Black Nationalist Ideologies



Black nationalist, or autonomic, strategies are the oldest ideological approaches developed by African-Americans. The slave revolts, especially those before the nineteenth century, that aimed to create maroon societies modeled after remembrances of African social organizational patterns perhaps best reflect the anteriority of black nationalism among African-American ideologies. Autonomic approaches are also the most varied and complicated of African-American ideologies, but they can be divided into two broad categories: protonationalism and separatism. Protonationalism refers to strategic visions that emphasize autonomy in the realm of civil society, the desire to reside in semiautonomous towns and regions, and the preference for preserving distinct cultural practices. Richard Allen's (1760–1831) creation of the African Episcopal Methodist Church in 1794 and W. E. B. DuBois's call for blacks to build on their group strengths in the 1930s or the 1960s era campaigns for "community control" of African-American communities are examples of protonationalism.
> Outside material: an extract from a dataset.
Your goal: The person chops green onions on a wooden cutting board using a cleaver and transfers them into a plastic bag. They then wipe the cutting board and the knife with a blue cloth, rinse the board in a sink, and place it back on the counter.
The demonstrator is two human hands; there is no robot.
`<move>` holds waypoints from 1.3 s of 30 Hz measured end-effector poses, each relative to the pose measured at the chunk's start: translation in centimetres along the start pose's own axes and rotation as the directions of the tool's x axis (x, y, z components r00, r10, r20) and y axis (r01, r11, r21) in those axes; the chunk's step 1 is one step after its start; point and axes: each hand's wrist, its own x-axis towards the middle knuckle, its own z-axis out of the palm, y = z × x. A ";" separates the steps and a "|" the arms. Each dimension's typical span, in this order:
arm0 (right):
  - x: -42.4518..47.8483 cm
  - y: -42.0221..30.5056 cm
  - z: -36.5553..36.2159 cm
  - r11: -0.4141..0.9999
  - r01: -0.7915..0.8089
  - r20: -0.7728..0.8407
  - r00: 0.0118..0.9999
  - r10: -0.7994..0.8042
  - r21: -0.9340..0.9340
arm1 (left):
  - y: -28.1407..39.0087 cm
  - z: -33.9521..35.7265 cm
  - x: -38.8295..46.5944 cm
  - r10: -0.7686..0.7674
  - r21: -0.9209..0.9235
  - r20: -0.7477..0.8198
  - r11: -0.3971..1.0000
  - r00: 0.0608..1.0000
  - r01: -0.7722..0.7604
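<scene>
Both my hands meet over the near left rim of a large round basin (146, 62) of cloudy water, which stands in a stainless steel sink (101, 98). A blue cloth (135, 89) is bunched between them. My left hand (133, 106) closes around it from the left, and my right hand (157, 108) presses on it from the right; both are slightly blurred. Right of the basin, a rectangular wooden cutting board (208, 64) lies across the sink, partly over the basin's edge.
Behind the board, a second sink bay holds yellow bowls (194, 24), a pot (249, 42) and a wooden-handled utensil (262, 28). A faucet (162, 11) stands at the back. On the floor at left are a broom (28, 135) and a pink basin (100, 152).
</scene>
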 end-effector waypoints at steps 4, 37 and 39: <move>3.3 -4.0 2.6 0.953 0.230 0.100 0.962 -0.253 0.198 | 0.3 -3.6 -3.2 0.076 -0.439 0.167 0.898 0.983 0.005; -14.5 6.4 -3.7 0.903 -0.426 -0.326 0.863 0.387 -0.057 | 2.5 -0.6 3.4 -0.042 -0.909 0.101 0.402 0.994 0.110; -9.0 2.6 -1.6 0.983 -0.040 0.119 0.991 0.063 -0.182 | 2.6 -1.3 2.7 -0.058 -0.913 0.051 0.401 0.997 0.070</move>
Separatism has a more delimited terrain, encompassing emigration and efforts to create an independent African-American nation-state within the United States, such as Martin R. Delany's and others' proposals to emigrate to Africa, Canada, or South America during the 1840s and 1850s; Marcus Garvey's 1920s plan to repatriate to Liberia; or the Republic of New Africa's 1960s desire to create an African-American nation-state in the U.S. South.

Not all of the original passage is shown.